1. i never tried it before
2. i only need to use half as much light   

as for the big rock, i was hoping that by placing enough sand to the front, it will show just enough. i will have to wait and see on that.

as for the planting, i think i will have to wait till next week. i have a planter tank and will take the rotalas from that tank.


thank you for your comments


----------



## david lim (Mar 30, 2004)

nice little tank. I like your materials for the hardscape too, but would it be possible to move the big branch more to the right and use the golden ratio for that side? 

David


----------



## gregorsamsa (Jan 19, 2005)

hi,

i am not sure if i can move the branch because the overall structure of the wood restricts the possible rotations that i can do. but thanks for the note yeah.

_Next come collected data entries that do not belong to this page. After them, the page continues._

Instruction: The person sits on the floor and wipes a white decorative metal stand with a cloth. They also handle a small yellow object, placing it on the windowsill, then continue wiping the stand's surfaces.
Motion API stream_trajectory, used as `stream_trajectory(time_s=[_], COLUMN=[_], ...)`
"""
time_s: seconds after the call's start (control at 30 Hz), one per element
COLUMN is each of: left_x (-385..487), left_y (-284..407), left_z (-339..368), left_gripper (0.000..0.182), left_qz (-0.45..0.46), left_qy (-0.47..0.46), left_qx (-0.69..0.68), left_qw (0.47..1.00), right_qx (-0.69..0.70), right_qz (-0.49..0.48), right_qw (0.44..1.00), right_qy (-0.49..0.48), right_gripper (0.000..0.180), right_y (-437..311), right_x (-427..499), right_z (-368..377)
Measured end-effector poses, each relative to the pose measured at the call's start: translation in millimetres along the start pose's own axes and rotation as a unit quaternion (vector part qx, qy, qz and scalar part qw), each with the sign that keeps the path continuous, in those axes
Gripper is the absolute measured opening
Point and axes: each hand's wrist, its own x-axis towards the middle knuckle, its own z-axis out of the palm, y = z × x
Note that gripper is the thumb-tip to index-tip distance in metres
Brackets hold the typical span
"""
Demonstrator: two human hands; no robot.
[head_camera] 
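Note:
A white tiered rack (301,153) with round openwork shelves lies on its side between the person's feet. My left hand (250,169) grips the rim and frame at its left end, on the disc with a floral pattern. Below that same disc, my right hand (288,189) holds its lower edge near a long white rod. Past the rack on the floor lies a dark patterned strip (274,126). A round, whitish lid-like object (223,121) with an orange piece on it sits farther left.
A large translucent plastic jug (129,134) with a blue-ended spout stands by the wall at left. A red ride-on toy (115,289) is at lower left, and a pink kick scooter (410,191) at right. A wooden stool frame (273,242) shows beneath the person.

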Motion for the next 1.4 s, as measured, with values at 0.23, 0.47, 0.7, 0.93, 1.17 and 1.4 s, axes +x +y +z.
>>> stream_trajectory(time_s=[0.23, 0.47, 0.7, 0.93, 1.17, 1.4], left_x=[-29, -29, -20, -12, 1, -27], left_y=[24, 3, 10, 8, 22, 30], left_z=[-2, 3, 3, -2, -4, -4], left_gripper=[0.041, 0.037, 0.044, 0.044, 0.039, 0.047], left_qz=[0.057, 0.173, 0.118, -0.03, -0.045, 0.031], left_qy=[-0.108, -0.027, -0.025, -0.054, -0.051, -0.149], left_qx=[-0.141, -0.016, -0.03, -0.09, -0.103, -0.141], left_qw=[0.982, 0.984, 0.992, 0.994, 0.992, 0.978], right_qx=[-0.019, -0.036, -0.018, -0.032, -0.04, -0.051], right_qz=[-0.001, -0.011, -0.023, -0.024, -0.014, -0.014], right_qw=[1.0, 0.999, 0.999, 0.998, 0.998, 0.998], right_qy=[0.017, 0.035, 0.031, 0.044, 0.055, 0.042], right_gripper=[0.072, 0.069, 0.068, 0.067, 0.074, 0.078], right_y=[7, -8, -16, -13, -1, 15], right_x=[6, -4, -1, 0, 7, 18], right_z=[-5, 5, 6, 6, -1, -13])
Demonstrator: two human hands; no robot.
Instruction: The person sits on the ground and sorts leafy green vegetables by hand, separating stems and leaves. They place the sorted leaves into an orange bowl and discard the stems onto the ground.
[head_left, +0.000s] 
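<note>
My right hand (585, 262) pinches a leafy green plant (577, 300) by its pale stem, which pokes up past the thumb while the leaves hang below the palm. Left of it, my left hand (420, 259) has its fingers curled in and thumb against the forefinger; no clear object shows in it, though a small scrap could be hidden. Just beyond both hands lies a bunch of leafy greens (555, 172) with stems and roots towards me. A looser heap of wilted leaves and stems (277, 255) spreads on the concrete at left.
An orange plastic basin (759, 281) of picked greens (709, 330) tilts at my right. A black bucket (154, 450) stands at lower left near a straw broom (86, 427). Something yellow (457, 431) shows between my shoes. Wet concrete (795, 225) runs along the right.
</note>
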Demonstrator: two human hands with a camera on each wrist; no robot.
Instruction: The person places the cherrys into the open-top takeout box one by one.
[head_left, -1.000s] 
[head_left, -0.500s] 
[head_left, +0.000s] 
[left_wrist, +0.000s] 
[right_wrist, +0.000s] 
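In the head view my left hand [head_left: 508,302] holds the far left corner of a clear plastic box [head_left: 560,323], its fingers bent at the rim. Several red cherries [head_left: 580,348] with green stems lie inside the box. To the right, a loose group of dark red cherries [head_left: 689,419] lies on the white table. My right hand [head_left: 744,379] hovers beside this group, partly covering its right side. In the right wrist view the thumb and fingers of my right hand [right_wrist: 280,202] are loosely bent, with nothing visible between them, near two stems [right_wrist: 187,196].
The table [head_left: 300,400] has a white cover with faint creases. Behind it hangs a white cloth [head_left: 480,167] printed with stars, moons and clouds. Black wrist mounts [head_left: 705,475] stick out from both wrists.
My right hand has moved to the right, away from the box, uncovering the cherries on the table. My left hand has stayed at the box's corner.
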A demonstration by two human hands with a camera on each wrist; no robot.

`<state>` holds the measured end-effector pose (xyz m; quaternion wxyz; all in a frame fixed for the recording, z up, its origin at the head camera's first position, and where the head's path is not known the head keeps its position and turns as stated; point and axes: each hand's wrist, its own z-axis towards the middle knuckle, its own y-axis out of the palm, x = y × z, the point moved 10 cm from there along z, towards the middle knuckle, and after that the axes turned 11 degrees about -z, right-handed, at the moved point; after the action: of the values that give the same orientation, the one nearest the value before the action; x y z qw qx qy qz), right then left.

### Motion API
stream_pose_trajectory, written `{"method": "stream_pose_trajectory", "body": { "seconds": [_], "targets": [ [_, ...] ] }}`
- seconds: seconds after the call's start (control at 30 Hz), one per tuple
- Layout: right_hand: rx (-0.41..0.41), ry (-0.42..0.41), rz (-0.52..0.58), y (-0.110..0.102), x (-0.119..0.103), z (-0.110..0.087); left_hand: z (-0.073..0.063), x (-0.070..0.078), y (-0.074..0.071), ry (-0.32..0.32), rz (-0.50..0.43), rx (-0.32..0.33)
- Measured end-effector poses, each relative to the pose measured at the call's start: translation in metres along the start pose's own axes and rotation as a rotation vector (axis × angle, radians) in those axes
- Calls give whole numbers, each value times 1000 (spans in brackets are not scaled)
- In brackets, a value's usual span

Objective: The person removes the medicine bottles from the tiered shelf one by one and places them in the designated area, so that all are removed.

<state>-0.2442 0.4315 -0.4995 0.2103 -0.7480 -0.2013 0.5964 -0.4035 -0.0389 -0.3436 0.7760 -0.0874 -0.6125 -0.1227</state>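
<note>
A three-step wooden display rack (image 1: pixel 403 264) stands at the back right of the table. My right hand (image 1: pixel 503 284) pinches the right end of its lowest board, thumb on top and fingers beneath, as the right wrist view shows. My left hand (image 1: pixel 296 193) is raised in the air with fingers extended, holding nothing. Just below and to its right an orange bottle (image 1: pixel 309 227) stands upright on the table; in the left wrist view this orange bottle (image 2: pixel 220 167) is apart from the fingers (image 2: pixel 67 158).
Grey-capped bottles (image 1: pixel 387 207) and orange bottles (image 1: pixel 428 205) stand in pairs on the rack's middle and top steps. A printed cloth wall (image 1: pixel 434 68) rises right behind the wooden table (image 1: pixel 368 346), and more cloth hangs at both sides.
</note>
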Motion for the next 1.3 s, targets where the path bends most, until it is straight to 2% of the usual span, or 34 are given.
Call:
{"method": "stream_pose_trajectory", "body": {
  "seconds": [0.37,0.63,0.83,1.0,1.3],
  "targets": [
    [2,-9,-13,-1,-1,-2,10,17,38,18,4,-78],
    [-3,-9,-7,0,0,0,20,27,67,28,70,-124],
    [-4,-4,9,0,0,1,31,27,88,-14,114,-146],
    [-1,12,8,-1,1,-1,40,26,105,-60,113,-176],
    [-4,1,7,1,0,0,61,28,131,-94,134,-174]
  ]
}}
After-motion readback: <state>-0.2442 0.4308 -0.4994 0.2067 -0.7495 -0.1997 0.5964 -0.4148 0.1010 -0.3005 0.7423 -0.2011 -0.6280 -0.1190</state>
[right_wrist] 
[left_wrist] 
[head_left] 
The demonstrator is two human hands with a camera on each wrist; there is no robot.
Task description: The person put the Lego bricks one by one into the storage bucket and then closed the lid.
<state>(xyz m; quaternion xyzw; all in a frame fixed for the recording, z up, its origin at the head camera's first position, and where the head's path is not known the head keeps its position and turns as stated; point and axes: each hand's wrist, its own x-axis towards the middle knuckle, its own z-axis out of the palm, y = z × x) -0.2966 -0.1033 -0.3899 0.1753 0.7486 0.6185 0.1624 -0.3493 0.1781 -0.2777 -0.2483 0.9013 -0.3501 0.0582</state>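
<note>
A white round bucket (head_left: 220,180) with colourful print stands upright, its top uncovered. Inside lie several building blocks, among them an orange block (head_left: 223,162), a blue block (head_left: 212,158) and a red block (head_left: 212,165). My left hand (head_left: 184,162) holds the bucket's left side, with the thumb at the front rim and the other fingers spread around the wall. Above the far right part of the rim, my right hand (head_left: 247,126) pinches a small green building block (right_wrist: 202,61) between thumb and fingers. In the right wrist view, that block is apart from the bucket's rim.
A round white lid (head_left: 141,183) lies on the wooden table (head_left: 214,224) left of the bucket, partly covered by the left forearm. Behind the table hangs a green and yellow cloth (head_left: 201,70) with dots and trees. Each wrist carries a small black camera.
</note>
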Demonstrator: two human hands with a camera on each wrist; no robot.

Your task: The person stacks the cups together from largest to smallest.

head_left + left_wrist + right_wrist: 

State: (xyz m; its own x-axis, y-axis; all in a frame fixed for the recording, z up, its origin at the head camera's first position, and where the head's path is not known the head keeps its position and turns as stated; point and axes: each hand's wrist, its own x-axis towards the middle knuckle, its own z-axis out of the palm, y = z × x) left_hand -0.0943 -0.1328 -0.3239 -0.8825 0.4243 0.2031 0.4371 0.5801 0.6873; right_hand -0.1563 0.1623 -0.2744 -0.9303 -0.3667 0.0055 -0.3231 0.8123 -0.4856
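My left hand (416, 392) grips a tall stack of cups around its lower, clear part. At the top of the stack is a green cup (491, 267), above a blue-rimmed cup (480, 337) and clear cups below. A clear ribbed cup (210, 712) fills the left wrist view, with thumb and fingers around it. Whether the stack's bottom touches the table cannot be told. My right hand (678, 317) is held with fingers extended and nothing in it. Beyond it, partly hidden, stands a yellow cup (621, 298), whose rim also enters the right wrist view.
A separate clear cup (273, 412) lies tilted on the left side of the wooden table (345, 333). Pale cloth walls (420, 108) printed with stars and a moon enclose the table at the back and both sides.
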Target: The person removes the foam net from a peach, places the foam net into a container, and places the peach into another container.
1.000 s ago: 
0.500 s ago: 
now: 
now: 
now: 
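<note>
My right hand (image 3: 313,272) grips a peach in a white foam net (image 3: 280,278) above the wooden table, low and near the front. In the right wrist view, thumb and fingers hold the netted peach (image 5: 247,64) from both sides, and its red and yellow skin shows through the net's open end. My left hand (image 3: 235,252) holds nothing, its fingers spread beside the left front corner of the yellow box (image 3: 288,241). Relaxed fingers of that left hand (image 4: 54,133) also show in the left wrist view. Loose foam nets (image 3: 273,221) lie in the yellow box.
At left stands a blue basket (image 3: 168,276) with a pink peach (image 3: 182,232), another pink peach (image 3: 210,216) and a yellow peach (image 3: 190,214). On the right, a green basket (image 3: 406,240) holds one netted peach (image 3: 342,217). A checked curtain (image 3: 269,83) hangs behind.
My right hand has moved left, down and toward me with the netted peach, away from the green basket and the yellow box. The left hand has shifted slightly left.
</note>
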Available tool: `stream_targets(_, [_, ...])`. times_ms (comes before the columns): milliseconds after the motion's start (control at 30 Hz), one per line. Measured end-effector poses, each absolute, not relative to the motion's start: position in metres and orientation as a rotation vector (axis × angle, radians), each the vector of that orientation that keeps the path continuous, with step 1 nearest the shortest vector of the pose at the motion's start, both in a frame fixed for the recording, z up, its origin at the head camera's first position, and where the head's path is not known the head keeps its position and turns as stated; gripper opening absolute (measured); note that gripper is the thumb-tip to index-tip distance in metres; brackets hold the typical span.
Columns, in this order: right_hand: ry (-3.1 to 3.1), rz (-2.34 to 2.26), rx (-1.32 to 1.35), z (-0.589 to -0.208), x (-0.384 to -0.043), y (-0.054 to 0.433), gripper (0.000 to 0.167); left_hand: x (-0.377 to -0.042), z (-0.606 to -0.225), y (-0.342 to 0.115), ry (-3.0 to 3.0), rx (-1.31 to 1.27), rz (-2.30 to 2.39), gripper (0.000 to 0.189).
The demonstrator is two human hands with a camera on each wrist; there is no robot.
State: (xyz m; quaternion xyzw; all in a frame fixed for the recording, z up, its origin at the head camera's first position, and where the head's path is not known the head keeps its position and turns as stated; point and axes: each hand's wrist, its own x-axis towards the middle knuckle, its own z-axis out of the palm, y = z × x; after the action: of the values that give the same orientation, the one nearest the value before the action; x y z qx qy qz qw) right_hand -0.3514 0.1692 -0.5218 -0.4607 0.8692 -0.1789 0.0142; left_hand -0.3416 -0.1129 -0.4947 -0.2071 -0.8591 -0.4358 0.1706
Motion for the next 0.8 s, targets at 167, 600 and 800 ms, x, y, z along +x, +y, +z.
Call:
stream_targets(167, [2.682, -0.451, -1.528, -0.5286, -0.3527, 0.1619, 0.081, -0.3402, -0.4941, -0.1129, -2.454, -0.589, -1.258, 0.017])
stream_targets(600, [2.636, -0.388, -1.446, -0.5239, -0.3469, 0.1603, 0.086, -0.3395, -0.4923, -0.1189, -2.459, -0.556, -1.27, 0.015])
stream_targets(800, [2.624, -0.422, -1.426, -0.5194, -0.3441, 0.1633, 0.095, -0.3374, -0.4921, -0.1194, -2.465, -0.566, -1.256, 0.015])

well i am also not sure if i should place any moss on the wood. considering that i will be using predominantly a light green plant, the moss may just give it some contrast. what you think?


----------



## crono (Feb 3, 2006)

i think it's a good idea
i would attach vesicularia species christmas (Xmoss) for a more natural effect


----------



## gregorsamsa (Jan 19, 2005)

lapis sand has been added.

waiting for points to place the moss, as well as the rotala green to grow out from another tank before planting and adding white sand


----------



## gregorsamsa (Jan 19, 2005)

here are some more updates....

i have left only planting the plants themselves


----------



## chinaboy1021 (Aug 2, 2005)

where do you get such cool wood?


----------



## gregorsamsa (Jan 19, 2005)

heys,

im from singapore and the wood is quite commonin the LFS around here. what we do not have is the manzanitas that you guys dig in.

i have since planted the tank, but i am unable to upload the pictures due to my computer not funcitioning properly.

will update soon...


----------



## gregorsamsa (Jan 19, 2005)

just an update

plants inside for a qweek already.

picture taken with a mobile phone camera


----------



## quadrider5953 (Feb 23, 2006)

nice so far, do you plan on any forground plants?

thats a pretty good pic from a cellphone


----------



## gregorsamsa (Jan 19, 2005)

thanks quad...


there wont be any forground plants as i am using white fine sand.

i have just introduced yamato uma ebi, malayan shrimps, some ottos and h. amandae. the thing is, mouch of their waste is littering what was prisitine white sand.

its turning brown now but i guess i have to returf it for future pictures.


----------



## gregorsamsa (Jan 19, 2005)

*minor update 19042006*

this is just a minor update


----------